My mother stayed with the urn, first in the clinic near London, then at her place again, when she was able to go back to Bavaria. At her place in Bavaria, all the prettiest things were on the windowsill, and the urn had pride of place there, as if my father needed the view. The cat kept it company. And my mother never quite forgot the idea she’d had about the pet cemetery. My mother never took no for an answer. She never admitted defeat, hadn’t even been cured, if we went by the clinic’s criteria.

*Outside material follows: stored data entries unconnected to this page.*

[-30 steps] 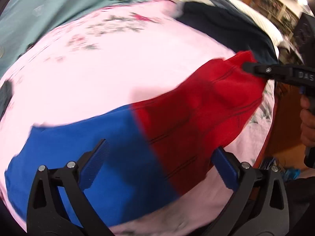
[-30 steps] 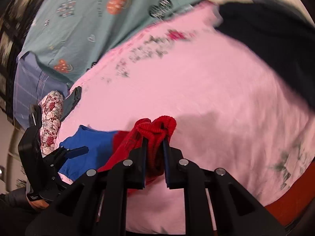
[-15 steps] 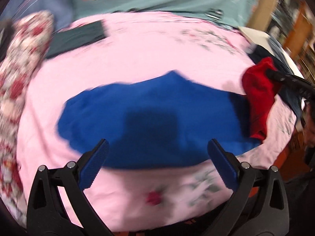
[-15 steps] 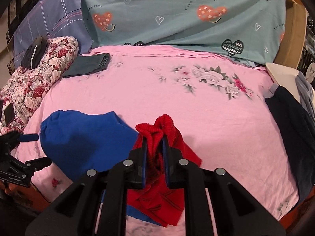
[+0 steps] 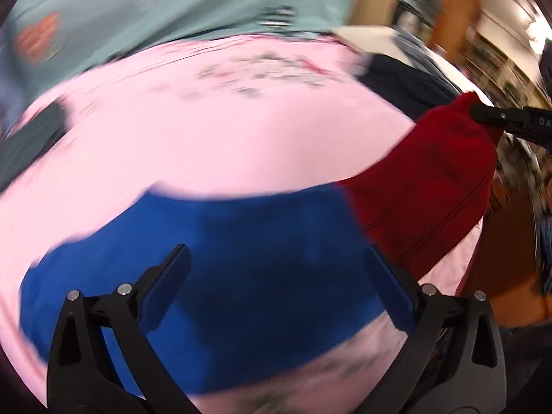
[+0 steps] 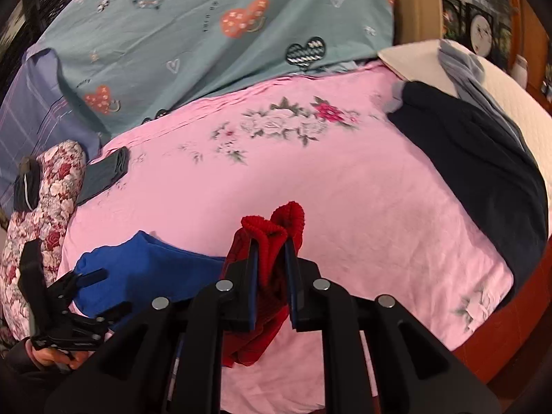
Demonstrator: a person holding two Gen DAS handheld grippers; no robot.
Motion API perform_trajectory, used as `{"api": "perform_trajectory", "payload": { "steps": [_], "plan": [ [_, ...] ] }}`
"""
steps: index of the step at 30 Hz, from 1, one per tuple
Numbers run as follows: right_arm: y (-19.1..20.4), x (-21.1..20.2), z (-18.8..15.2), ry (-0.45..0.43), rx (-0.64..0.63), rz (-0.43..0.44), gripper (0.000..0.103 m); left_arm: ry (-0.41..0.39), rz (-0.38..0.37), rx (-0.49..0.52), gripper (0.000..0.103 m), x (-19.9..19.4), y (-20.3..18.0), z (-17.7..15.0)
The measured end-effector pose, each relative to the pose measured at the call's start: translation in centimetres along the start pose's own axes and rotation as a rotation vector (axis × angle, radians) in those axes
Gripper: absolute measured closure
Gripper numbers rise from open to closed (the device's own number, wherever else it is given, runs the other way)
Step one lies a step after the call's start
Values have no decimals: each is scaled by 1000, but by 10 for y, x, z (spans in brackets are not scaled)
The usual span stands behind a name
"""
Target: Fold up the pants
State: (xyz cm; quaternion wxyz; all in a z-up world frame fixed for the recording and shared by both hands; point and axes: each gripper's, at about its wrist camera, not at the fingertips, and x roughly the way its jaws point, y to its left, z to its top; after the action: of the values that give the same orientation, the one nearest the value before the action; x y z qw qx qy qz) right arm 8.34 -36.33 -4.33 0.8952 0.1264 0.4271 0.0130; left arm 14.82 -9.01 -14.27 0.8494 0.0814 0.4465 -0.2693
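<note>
The pants are half blue (image 5: 248, 262), half red (image 5: 431, 186), spread across the near part of a pink flowered bed sheet (image 5: 224, 131). My right gripper (image 6: 270, 269) is shut on the bunched red end (image 6: 272, 231) and holds it lifted above the sheet; it shows at the right of the left wrist view (image 5: 479, 115). My left gripper (image 5: 276, 289) is open and empty, hovering just over the blue part (image 6: 145, 269); it also shows in the right wrist view (image 6: 89, 293).
A dark navy garment (image 6: 483, 172) lies at the sheet's right side beside a cream pillow (image 6: 510, 89). A folded grey garment (image 6: 103, 176) and a floral pillow (image 6: 45, 214) lie at the left. A teal heart-print cover (image 6: 207, 34) lies behind. The bed's front edge is close.
The left gripper's view has swung back right and lower over the blue part. The right gripper still holds the red end and has pulled it out to the right, stretching the pants.
</note>
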Motion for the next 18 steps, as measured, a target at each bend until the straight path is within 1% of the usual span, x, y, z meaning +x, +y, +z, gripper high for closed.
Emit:
{"api": "perform_trajectory", "payload": {
  "steps": [1, 3, 4, 6, 8, 9, 11, 12, 14, 15, 16, 17, 18],
  "plan": [
    [-9, 0, -3, 1, 16, 2, 89, 13, 3, 38, 2, 15, -20, 8],
    [-20, 0, -8, 1, 35, 11, 89, 43, 32, 88, 2, 42, -51, 17],
    [-26, 1, -11, 0, 45, 18, 89, 60, 59, 118, 2, 58, -67, 18],
    [-33, 3, -12, 3, 55, 33, 89, 112, 116, 210, 2, 88, -96, 12],
    [-40, 8, -13, 14, 61, 50, 89, 149, 148, 284, 4, 106, -112, 5],
    [-42, 10, -14, 22, 61, 53, 89, 152, 159, 295, 4, 107, -113, 3],
    [-46, 15, -15, 34, 57, 37, 89, 136, 132, 253, 4, 93, -103, 6],
    [-48, 15, -14, 33, 54, 38, 89, 113, 118, 211, 4, 81, -92, 10],
    [-45, 11, -11, 28, 43, 41, 89, 54, 115, 92, 2, 44, -56, 17],
    [-38, 8, -8, 21, 21, 35, 91, 31, 126, 32, 2, 26, -35, 16],
    [-27, 5, -6, 13, -8, 32, 91, 12, 153, -33, 2, 7, -10, 13],
    [-18, 4, -4, 7, -37, 31, 91, 0, 189, -91, 2, -10, 14, 7],
    [2, 3, -3, -5, -88, 28, 91, -8, 232, -147, 2, -25, 38, 0]
  ]
}}
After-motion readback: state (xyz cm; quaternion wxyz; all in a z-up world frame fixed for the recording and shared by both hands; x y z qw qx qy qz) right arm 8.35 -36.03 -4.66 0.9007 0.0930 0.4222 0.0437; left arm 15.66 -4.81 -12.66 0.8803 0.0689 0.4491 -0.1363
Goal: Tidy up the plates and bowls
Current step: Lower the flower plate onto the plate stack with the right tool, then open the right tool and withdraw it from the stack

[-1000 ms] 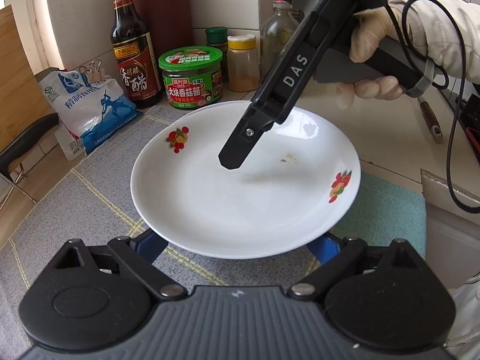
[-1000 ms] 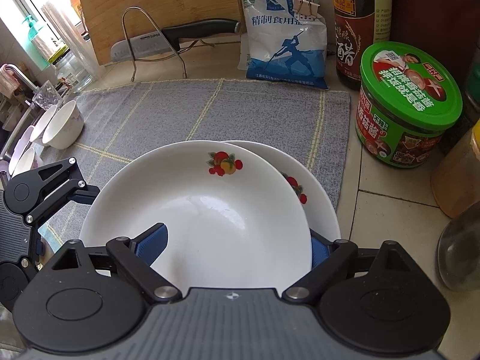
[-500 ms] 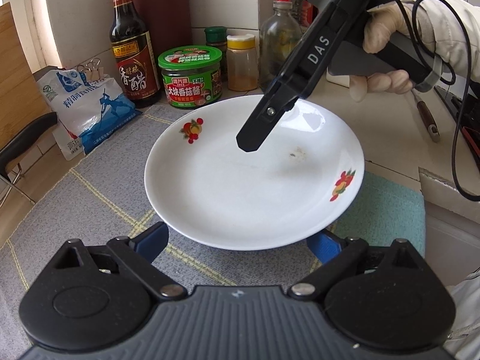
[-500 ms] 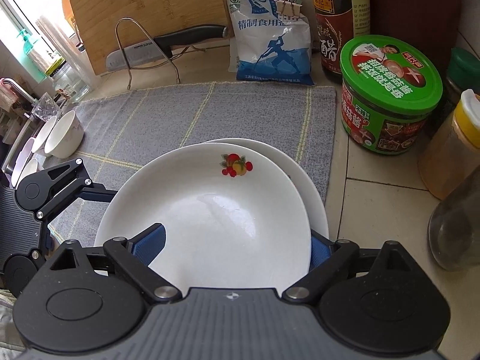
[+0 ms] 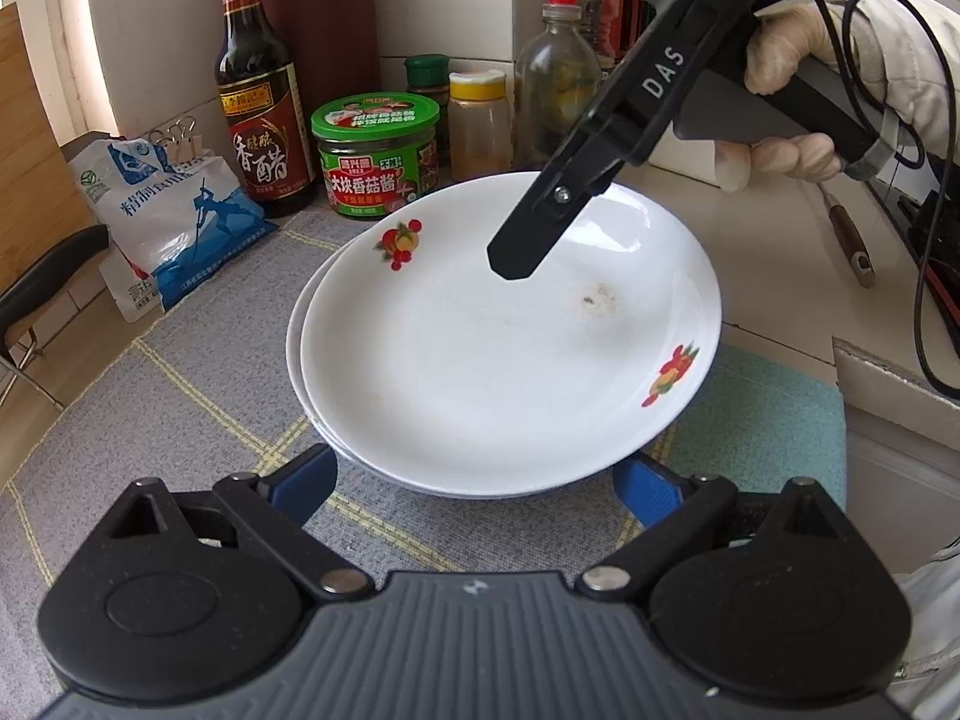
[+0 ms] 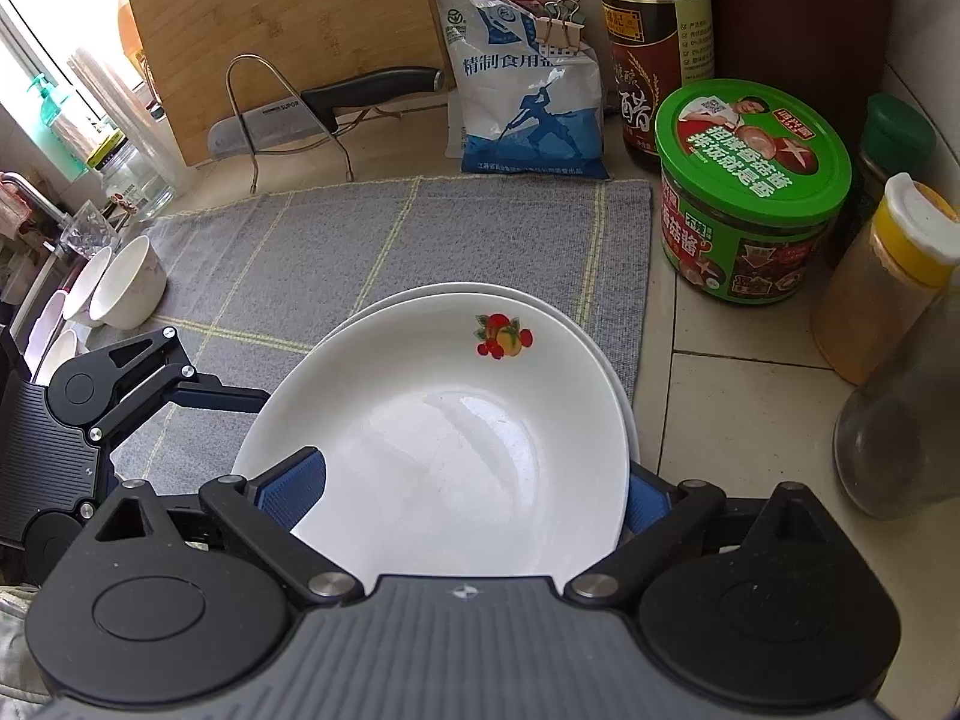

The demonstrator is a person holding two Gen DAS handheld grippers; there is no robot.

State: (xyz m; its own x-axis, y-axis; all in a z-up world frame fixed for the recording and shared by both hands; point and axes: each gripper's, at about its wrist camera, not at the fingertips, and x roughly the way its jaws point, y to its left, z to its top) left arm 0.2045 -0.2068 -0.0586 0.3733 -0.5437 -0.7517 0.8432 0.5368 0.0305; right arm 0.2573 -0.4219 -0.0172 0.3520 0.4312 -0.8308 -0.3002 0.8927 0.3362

I went to Bavaria for the fifteen days following her stay at the clinic. The final weekend, the urn wasn’t on the windowsill, but there was a man my mother’s age sitting next to her on the sofa. She introduced him to me as my father. He had grown older, but I recognized him immediately, like a veil being torn away. I finally saw a face amid all these blurred faces. And it was shocking how much he resembled Juergen.
TRANSLATED FROM FRENCH BY JEFFREY ZUCKERMAN
I occasionally write for artists. I’ll look for a verbal equivalent to their physical work, rather than criticizing or illustrating it. As if the artist had to use words for his own materials.
“Juergen the Perfect Son-in-Law” was inspired by the photos of Juergen Teller, especially his Nürnberg book, and his “Louis XV” series with Charlotte Rampling. This story was published in the exhibition catalog for “Do You Know What I Mean,” which took place at the Cartier Foundation from March 3 to May 21, 2006.
Juergen Teller has a certain propensity for photographing himself in the nude. He likes soccer and bears, and he seems to have been born in Bavaria.